Taking the data below, please print only the lines from the line holding "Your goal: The" to the line holding "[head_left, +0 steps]", inclusive, with pictures omitted.

• [DATA EXTRACT]:
================================
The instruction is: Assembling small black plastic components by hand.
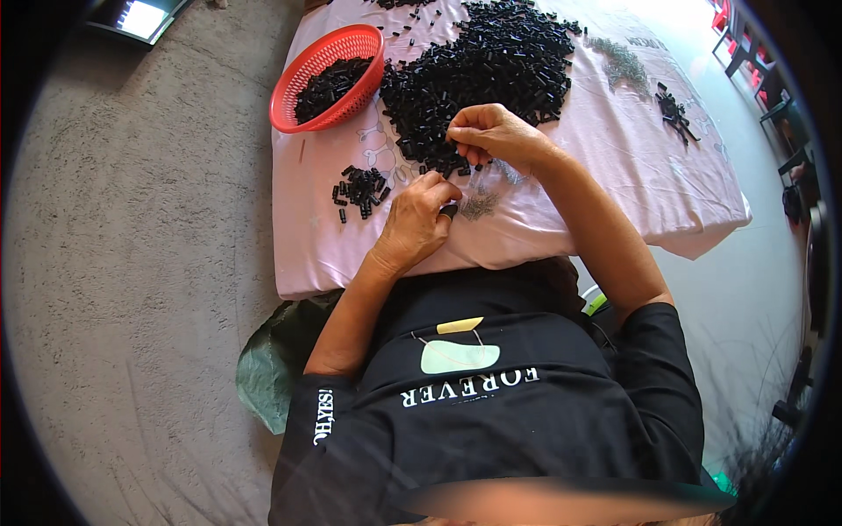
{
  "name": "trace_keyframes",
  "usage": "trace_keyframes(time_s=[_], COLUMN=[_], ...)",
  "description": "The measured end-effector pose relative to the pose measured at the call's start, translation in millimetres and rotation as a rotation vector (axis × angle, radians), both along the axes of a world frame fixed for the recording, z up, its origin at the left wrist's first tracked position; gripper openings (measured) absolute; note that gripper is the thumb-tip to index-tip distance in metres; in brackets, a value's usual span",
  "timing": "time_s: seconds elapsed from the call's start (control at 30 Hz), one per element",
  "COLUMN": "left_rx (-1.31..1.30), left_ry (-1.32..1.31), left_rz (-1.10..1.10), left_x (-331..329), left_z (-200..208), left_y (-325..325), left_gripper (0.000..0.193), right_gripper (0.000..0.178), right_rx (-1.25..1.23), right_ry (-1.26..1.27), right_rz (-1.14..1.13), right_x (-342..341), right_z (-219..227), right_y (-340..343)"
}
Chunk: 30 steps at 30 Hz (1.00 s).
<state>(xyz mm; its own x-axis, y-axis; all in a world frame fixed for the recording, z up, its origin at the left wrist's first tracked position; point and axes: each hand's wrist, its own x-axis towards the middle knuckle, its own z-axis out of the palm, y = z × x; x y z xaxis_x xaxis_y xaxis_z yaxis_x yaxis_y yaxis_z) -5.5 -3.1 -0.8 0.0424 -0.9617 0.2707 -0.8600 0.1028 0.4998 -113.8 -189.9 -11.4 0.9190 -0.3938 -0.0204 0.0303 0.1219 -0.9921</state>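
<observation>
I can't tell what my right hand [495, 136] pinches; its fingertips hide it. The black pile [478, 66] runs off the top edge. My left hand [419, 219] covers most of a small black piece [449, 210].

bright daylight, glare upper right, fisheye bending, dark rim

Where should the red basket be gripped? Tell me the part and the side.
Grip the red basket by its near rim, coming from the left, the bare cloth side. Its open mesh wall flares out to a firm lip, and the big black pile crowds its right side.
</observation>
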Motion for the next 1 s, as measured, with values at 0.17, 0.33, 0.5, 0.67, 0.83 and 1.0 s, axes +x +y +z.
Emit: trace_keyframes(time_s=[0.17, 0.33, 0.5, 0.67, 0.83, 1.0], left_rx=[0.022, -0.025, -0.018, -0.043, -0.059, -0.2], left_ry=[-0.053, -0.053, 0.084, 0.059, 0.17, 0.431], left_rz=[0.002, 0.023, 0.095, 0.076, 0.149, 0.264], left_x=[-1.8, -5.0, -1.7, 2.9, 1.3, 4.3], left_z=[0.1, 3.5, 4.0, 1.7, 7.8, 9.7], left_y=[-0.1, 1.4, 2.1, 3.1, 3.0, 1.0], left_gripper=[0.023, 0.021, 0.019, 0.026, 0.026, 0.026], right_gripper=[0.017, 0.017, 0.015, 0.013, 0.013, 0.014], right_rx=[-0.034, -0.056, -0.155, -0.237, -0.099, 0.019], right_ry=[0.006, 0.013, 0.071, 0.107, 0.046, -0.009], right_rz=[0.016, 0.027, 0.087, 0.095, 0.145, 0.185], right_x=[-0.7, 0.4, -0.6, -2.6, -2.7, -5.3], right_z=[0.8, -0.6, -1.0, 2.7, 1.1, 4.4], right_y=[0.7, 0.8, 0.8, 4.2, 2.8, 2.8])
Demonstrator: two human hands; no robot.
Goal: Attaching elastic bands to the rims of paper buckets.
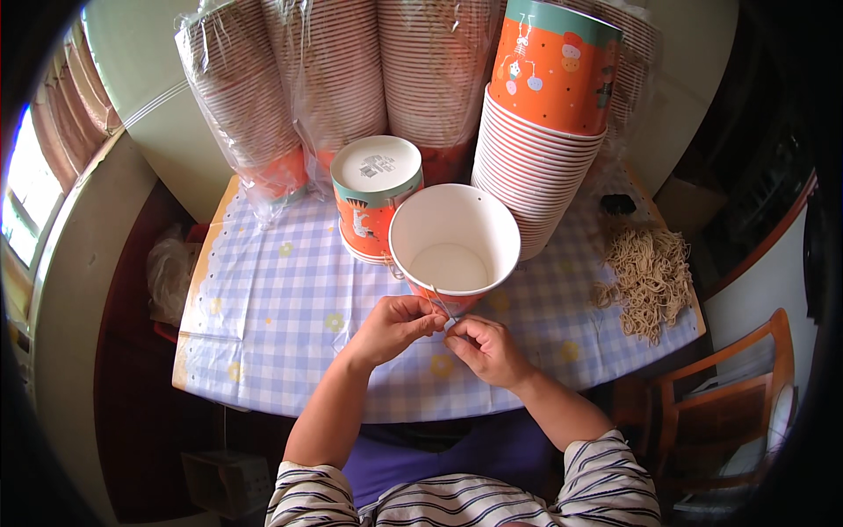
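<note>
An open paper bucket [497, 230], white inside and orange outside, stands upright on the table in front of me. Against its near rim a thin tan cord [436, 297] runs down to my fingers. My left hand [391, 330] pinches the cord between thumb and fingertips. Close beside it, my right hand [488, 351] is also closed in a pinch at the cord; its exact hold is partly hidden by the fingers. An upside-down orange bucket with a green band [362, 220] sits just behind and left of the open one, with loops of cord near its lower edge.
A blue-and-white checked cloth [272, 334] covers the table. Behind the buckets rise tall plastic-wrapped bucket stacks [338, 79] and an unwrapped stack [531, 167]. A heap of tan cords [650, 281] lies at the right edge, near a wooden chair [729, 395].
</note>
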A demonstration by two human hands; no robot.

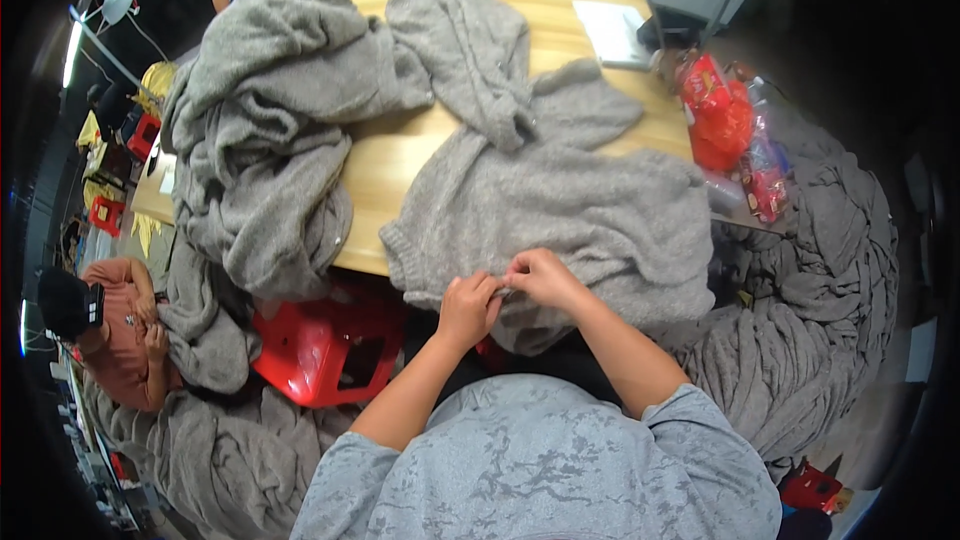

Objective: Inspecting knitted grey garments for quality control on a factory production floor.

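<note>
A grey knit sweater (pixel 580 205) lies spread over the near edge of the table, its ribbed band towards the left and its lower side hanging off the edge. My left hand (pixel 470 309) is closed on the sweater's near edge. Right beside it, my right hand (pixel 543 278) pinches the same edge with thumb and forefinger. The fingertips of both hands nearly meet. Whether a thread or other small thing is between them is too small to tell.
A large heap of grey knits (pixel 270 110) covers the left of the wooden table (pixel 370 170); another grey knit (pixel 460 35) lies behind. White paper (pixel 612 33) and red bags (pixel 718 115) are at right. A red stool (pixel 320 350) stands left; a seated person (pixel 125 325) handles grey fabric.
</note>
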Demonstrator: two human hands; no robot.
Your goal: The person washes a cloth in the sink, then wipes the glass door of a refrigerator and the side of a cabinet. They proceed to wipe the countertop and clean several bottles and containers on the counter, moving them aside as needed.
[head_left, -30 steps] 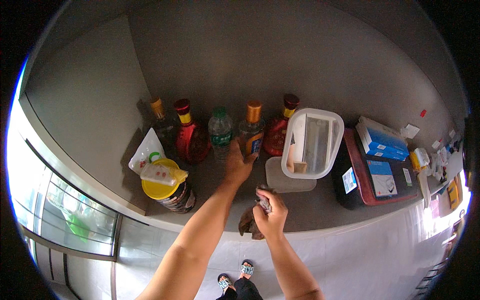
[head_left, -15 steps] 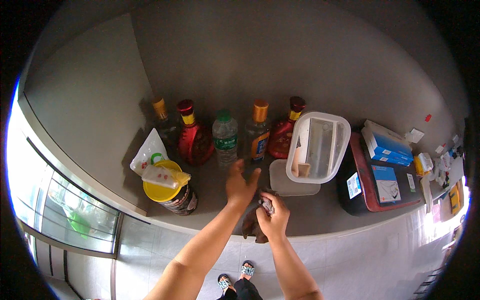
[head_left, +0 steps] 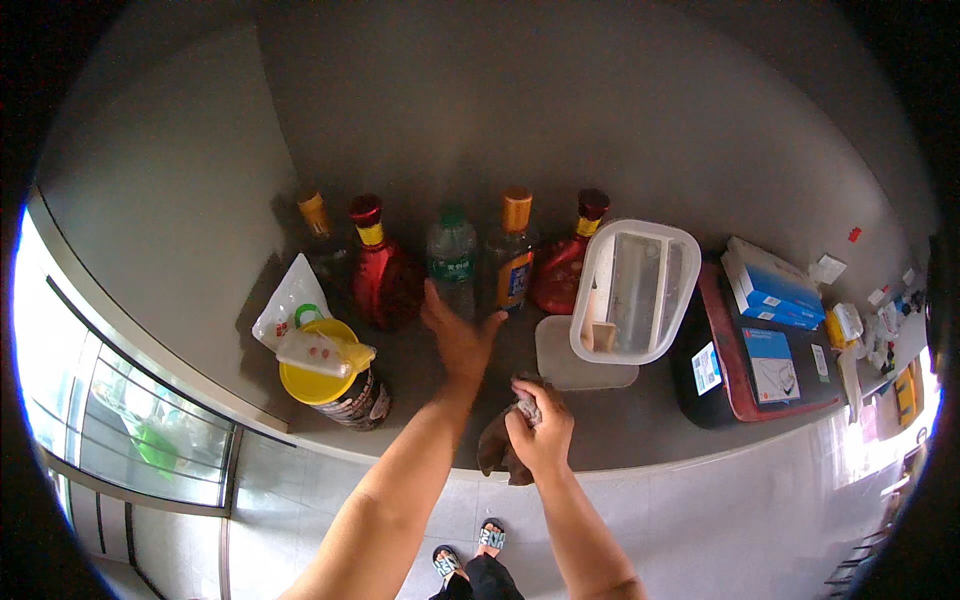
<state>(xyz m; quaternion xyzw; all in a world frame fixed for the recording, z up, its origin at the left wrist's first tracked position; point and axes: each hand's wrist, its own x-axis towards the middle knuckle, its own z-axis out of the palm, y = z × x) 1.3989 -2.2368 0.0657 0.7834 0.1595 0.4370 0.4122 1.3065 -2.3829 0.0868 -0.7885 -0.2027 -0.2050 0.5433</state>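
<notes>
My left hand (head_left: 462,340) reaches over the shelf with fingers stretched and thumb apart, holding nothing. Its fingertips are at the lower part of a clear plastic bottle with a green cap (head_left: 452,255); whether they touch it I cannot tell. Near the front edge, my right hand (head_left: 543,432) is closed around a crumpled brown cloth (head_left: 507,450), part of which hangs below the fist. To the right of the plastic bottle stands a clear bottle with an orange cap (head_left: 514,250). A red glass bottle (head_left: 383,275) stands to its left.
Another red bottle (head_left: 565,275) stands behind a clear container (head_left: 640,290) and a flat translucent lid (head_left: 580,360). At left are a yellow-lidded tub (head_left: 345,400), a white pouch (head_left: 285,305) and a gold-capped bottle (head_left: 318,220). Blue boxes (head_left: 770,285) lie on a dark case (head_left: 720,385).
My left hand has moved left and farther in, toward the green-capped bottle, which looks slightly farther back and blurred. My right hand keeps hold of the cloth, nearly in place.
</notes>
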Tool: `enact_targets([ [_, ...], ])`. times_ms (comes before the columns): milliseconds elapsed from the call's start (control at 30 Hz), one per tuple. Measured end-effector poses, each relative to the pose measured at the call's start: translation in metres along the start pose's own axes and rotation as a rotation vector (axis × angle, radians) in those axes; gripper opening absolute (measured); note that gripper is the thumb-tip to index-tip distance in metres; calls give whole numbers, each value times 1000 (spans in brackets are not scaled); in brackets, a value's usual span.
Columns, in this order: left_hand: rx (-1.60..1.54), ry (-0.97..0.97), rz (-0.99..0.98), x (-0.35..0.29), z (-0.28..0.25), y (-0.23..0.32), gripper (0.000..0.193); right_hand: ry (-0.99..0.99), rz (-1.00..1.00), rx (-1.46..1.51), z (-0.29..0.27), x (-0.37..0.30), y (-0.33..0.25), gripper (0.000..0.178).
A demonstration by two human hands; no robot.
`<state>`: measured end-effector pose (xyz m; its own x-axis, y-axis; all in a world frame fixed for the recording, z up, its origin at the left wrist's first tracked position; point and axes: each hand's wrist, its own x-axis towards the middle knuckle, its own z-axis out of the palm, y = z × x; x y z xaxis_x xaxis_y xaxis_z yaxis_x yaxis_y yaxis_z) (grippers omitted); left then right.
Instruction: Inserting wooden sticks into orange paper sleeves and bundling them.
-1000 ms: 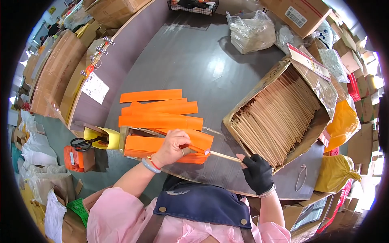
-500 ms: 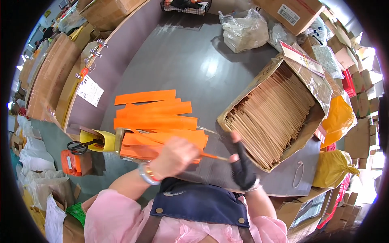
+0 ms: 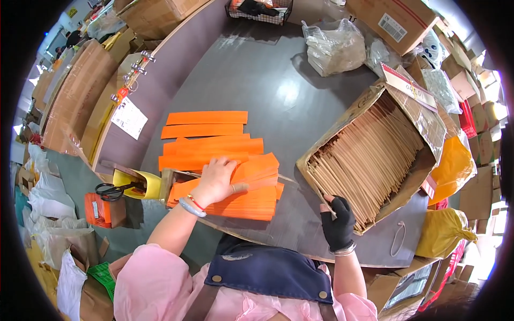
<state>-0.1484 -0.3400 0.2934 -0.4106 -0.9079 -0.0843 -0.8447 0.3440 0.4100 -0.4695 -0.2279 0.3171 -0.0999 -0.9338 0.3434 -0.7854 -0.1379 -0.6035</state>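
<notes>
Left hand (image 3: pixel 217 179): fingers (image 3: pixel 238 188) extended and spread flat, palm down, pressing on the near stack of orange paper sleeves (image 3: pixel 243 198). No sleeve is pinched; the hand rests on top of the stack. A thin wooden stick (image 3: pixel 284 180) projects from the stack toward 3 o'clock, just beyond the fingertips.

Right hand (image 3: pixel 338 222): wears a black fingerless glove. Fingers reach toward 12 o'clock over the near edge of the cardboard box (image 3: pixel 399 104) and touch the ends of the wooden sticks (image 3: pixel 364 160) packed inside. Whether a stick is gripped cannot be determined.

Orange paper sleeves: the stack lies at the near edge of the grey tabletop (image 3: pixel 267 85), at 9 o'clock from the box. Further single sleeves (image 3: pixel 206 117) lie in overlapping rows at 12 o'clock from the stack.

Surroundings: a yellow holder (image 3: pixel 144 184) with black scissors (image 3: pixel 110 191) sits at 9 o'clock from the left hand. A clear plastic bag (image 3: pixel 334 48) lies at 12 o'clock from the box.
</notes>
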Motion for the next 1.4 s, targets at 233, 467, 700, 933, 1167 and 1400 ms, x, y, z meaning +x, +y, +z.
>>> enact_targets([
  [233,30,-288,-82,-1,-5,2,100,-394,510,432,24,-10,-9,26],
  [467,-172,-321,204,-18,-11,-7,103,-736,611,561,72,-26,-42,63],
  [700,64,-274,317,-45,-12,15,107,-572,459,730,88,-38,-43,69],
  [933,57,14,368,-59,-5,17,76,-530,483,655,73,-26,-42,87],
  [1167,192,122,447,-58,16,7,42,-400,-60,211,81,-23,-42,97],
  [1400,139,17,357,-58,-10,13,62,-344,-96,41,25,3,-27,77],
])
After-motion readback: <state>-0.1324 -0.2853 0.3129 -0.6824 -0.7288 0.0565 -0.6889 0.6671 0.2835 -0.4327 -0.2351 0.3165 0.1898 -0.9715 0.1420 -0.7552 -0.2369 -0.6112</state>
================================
• [PROBLEM SOLUTION]:
Your goal: The person washes a cloth in the sink, then wipes the glass door of a refrigerator and the side of a cabinet. They proceed to wipe the countertop and clean several bottles and containers on the counter, moving them aside as needed.
[head_left, -30 steps] 
[head_left, -15 steps] 
[head_left, +0 steps] 

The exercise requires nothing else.